Welcome to this meditation for self-compassion,
Which really just means taking some time to offer yourself deep kindness and support.
So as we settle in here,
Maybe take a moment to loosen any clothing that might be tight or grab a pillow or anything that might make you more comfortable.
You can even take a moment to just gently massage the muscles in your face,
Maybe starting with your forehead and moving just gently into your temples and maybe your jaw.
Just working your fingers down the sides or back of your neck,
Letting your breath be full,
Letting something go with each exhale.
You can even run your fingers over your scalp,
Just giving your entire head a little massage so something can loosen up and feel more relaxed and at ease.
And as you're ready,
You can settle into a seat or lying down in a way that you feel really supported.
Just let your breath be full and beautiful.
Just unhurried breath.
It can really allow you to come back to yourself and really relax into yourself.
You can relax the muscles around your eyes and then letting your entire face and jaw be heavy,
Soft.
Just like with each exhale,
You're melting or softening.
If it feels good to sigh,
If that supports you in letting go of any stress or tension that the body might be holding,
Letting yourself sink into stillness.
And maybe there's even a place in your body that feels really peaceful and relaxed.
You can bring your awareness to that.
Just letting that sensation inform you on some level,
Allowing more of you to access this peaceful and relaxed sensation.
Very good.
And I wonder what it's like if you bring your attention to your heart,
The area of your physical heart.
And at first,
Just notice what you're aware of.
Maybe you can feel your chest moving with each breath.
Maybe you can feel your skin.
Maybe there's a certain energy there that you can sense.
Maybe you don't feel anything.
It can be helpful to put a hand or two hands over your heart.
And as much as possible,
Invite your awareness to just rest at your heart.
Maybe you can become aware of your heartbeat.
Maybe there's a warmth or a vastness.
I wonder if there's any emotions present that you can be aware of in your heart.
That's it.
Even this receptivity,
Offering this space of whatever's there to show up.

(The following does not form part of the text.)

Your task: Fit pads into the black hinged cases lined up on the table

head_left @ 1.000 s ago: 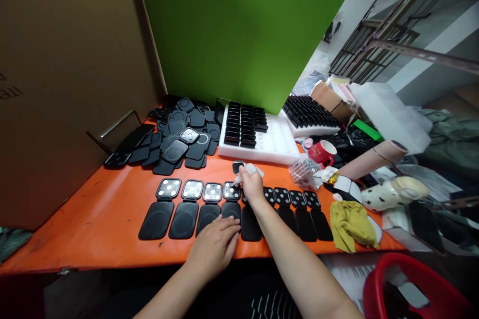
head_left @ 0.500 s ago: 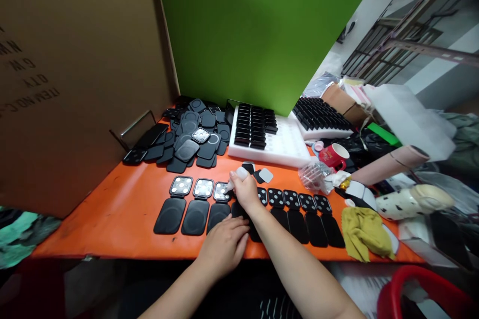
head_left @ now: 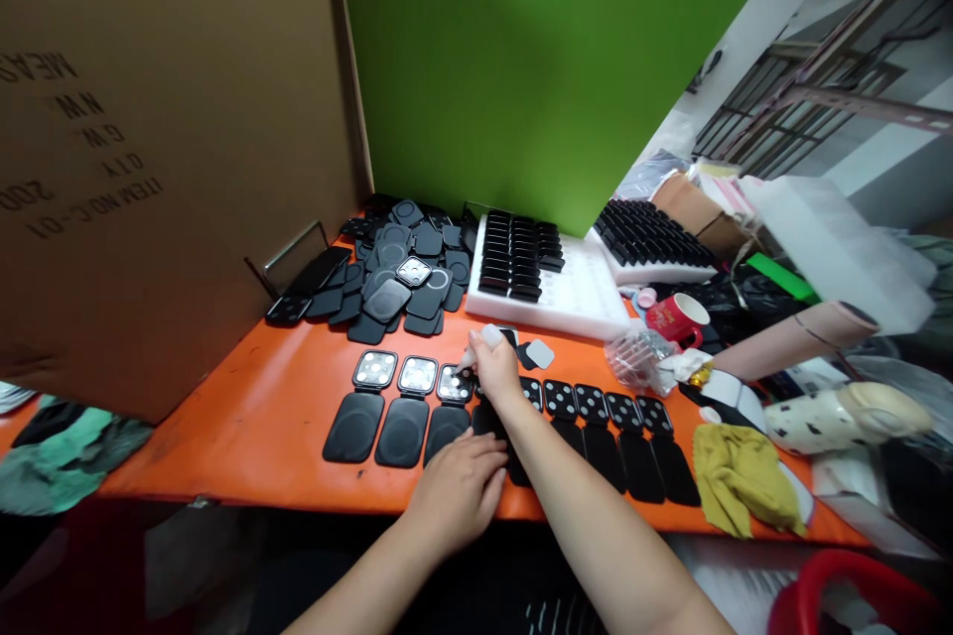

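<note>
My right hand (head_left: 497, 375) is closed around a small whitish squeeze bottle (head_left: 489, 335), its thin tip pointing down at a dotted square plate (head_left: 454, 384), third from the left. Whether the tip touches the plate I cannot tell. My left hand (head_left: 462, 484) lies palm down, fingers stretched, over the lower black pads of the row. Each plate is joined to a larger black pad, such as the far-left pad (head_left: 353, 427). The left plates (head_left: 374, 370) look whiter than the dark plates with pale dots (head_left: 592, 404) to the right. My right forearm hides part of the row.
Behind the row lie a heap of black pads (head_left: 387, 298) and a white foam tray (head_left: 588, 293) with upright black pieces. A red mug (head_left: 676, 317), yellow cloth (head_left: 734, 476) and spotted bottle (head_left: 815, 417) crowd the right. A cardboard box (head_left: 186, 248) stands left.
The camera view has turned slightly left, so everything sits further right. My right hand keeps the bottle at the third plate, the tip shifted slightly. My left hand stays on the pads.
</note>
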The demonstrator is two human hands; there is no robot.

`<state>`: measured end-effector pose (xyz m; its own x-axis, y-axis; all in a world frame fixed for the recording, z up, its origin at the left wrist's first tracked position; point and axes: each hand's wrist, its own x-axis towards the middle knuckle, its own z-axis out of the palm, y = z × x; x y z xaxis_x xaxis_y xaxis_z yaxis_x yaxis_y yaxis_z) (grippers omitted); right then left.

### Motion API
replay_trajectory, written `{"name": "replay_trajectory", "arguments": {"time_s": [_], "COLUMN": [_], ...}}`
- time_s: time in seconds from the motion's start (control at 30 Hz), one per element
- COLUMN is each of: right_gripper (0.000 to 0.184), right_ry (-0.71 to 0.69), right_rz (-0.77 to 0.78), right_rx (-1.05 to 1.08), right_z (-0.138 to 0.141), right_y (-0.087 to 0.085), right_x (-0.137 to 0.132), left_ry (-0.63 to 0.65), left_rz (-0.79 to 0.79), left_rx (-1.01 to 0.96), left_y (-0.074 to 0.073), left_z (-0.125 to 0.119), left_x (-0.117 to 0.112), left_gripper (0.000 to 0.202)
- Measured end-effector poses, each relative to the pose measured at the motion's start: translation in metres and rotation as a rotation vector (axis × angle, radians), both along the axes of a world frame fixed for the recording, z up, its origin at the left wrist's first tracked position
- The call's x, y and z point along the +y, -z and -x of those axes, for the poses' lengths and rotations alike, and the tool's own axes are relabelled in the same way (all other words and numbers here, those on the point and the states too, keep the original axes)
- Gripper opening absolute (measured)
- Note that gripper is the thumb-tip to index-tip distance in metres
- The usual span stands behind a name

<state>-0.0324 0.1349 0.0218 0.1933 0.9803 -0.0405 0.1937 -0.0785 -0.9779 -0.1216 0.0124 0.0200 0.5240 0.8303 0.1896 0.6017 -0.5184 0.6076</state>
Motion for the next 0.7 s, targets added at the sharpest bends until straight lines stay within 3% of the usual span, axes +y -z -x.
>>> {"name": "replay_trajectory", "arguments": {"time_s": [0.2,0.33,0.5,0.7], "right_gripper": [0.038,0.040,0.036,0.031], "right_ry": [-0.014,-0.081,-0.155,-0.150], "right_rz": [0.030,0.035,-0.014,-0.022], "right_rx": [0.048,0.016,-0.056,-0.120], "right_z": [0.003,0.022,0.042,0.041], "right_y": [0.000,-0.003,-0.010,-0.011], "right_x": [0.003,0.000,-0.008,-0.003], "left_ry": [-0.003,-0.085,-0.211,-0.269], "left_rz": [-0.025,-0.047,-0.057,-0.053], "left_rx": [-0.020,-0.014,0.000,-0.014], "left_y": [-0.010,-0.014,-0.001,0.007], "left_z": [0.003,0.026,0.061,0.066], "left_x": [-0.001,0.001,0.007,0.010], "left_gripper": [0.024,0.023,0.023,0.020]}}
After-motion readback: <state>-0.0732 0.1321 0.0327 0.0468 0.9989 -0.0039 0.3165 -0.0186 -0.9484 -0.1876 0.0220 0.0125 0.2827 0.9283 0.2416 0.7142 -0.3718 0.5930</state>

And there's more than enough room and holding here that if anything needs to be released,
Maybe there's tears,
Maybe there's a sigh,
Maybe there's some other sound.
And I wonder what it's like if you just fully allow that.

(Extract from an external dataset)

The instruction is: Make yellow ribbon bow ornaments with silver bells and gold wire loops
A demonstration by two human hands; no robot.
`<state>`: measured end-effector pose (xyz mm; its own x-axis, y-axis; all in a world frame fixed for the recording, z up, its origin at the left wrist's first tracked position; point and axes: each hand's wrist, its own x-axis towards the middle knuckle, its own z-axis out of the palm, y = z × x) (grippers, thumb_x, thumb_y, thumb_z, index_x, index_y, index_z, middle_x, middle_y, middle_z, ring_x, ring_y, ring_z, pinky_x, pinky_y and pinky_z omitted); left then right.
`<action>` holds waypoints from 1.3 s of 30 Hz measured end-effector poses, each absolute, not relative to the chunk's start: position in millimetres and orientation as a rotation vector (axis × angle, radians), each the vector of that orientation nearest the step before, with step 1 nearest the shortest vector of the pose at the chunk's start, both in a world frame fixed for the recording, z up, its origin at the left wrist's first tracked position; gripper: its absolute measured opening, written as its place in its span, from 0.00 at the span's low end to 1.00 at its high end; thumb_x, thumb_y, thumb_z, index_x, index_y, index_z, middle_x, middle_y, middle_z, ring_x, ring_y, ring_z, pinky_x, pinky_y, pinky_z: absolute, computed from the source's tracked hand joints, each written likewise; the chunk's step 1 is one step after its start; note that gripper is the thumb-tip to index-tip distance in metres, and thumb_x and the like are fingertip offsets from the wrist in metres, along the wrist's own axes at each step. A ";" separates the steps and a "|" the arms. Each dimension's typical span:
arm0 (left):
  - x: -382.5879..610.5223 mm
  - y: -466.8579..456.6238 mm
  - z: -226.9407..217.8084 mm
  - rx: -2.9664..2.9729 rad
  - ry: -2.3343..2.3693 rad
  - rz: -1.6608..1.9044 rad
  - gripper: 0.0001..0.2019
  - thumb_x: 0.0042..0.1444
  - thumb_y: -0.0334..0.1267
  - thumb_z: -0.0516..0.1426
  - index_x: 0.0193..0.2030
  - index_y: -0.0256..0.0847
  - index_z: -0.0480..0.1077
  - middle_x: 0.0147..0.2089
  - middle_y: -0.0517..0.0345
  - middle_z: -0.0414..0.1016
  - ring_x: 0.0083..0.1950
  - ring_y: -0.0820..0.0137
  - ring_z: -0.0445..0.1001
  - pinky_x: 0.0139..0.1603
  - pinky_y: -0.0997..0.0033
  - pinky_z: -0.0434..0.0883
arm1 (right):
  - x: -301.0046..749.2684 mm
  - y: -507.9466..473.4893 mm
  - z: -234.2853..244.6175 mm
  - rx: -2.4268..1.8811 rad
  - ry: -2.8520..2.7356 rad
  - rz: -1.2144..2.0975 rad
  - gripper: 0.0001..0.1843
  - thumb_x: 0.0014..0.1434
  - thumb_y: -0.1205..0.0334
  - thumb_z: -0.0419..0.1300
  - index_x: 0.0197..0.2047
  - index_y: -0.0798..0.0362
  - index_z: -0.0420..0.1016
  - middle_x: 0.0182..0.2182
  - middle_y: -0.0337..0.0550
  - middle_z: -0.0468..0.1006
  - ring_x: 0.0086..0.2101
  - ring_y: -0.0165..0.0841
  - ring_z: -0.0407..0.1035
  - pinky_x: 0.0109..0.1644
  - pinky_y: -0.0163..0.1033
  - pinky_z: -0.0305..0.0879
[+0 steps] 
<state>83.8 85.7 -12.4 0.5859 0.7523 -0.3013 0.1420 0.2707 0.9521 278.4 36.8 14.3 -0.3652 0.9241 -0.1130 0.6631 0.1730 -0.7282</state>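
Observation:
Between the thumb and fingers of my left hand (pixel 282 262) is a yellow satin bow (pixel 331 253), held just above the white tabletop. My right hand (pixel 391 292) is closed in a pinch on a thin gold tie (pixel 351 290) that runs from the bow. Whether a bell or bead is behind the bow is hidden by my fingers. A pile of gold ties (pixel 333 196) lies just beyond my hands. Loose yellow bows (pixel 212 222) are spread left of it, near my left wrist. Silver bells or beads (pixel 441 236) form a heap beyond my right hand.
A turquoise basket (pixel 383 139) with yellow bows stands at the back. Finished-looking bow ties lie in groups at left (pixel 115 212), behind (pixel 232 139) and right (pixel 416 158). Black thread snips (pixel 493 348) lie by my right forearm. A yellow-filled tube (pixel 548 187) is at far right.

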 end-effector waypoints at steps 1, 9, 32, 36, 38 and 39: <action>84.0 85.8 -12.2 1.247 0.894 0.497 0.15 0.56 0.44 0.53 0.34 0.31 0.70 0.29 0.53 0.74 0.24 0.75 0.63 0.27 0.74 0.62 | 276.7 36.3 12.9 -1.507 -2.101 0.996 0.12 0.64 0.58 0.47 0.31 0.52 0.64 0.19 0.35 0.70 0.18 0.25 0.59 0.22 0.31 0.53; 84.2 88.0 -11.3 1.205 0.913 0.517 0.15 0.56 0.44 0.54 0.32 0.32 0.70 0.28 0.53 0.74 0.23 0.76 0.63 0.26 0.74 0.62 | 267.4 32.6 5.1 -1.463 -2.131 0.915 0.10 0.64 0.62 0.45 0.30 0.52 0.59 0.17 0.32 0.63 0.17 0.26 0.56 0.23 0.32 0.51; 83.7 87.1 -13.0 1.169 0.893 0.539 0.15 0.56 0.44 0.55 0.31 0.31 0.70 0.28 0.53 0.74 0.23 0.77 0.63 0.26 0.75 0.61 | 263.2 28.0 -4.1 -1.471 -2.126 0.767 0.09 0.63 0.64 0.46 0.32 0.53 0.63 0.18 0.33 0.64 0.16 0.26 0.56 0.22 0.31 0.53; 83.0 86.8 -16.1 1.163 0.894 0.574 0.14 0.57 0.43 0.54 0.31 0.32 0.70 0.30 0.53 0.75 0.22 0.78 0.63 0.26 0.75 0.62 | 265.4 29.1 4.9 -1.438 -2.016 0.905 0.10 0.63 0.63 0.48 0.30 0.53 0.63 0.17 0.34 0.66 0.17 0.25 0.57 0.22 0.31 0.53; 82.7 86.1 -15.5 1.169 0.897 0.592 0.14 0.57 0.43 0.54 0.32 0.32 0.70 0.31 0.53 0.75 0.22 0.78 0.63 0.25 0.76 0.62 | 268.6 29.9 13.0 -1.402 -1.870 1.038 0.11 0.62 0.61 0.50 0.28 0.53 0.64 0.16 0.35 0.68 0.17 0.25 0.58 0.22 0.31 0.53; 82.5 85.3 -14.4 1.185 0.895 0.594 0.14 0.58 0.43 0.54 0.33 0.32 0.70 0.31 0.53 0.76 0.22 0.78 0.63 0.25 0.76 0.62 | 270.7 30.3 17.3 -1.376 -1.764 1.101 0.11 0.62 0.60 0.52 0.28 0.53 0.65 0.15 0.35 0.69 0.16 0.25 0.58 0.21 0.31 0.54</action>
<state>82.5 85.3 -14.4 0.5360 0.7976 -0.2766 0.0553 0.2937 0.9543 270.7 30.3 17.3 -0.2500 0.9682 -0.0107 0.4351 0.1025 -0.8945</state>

And if there's nothing present,
Just offering this space is so powerful.
It sends such a powerful message to some deep part of yourself.

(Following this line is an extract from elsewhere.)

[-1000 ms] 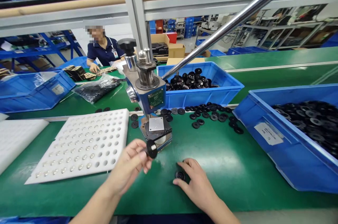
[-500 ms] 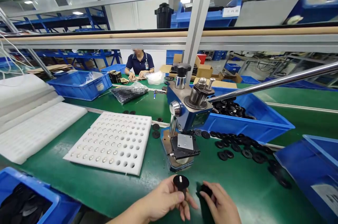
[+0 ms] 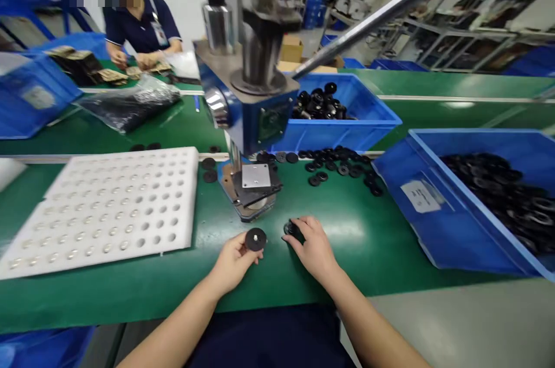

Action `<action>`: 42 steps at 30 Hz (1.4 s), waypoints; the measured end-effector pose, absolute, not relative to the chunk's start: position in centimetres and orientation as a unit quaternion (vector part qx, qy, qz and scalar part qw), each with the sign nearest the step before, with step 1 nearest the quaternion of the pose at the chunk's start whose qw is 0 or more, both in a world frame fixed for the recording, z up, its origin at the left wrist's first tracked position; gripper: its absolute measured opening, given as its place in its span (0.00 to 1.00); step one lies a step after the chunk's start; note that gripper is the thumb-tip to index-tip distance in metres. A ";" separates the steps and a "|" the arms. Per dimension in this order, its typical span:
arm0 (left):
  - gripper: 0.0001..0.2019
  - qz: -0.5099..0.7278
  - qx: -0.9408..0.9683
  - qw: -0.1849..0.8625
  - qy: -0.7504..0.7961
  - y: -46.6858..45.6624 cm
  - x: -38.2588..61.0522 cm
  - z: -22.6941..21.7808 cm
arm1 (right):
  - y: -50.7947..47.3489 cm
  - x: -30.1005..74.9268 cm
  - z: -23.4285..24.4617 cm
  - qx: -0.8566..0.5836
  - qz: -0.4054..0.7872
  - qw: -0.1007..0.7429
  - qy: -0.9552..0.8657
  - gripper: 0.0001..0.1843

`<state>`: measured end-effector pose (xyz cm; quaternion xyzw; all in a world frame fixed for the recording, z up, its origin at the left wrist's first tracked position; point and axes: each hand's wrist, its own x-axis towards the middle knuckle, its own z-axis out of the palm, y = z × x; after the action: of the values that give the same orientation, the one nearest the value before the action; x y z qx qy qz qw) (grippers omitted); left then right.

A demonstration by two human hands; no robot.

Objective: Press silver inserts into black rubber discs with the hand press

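My left hand [image 3: 236,258] grips a black round disc [image 3: 255,244] from its lower side. The disc's face is toward me, with a small bright metal pin standing at its centre. To the right, a little above the green table, my right hand [image 3: 314,244] pinches a black ring-like disc [image 3: 289,229] between thumb and fingers; it is partly hidden by them. The two discs are apart. Just beyond my hands stands a blue lever press [image 3: 260,119], with a flat silver plate [image 3: 256,176] on its base.
At left lies a white foam tray [image 3: 184,206] with silver-topped pieces in many holes. Black discs [image 3: 342,168] are scattered behind the press. One blue bin [image 3: 342,128] stands behind, another blue bin [image 3: 407,206] at right, both with black parts. A co-worker [image 3: 143,33] sits across.
The view has turned down and to the right. The left-hand disc now shows its face more squarely. Both hands still hold their black discs.
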<state>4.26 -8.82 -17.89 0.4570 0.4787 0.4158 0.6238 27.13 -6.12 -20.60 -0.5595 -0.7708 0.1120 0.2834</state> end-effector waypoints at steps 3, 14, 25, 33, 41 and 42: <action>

This understanding that there's this space of safety,
Of unconditional support.
You can just let the weight of your hands be a sense of comfort,
Just a beautiful sense of being held.
And we'll just breathe,
Just slow,
Beautiful breaths,
Relaxing into the surface beneath you and with the heart.
If your attention wanders,
That's okay.
You can gently bring it back to the sensation of your hands over your heart,
Or maybe to the softening of your face.
Just allowing yourself a few more breaths of being soft and open,
Relaxed,
And connected to your beautiful heart.
Very special.
You can start to gently bring your awareness back into the body,
Maybe allowing a little bit of movement,
Maybe wiggling your toes or stretching a little bit.
Just noticing if anything has relaxed or softened.
And as you open your eyes and start to come back more fully into this moment and re-engage with the rest of your day,
I wonder what it would be like to stay connected with your heart.
You can even put a hand over your heart whenever it's needed.
Just offering yourself this deep refuge of support and space and deep self-compassion.
Thank you so much for practicing with me.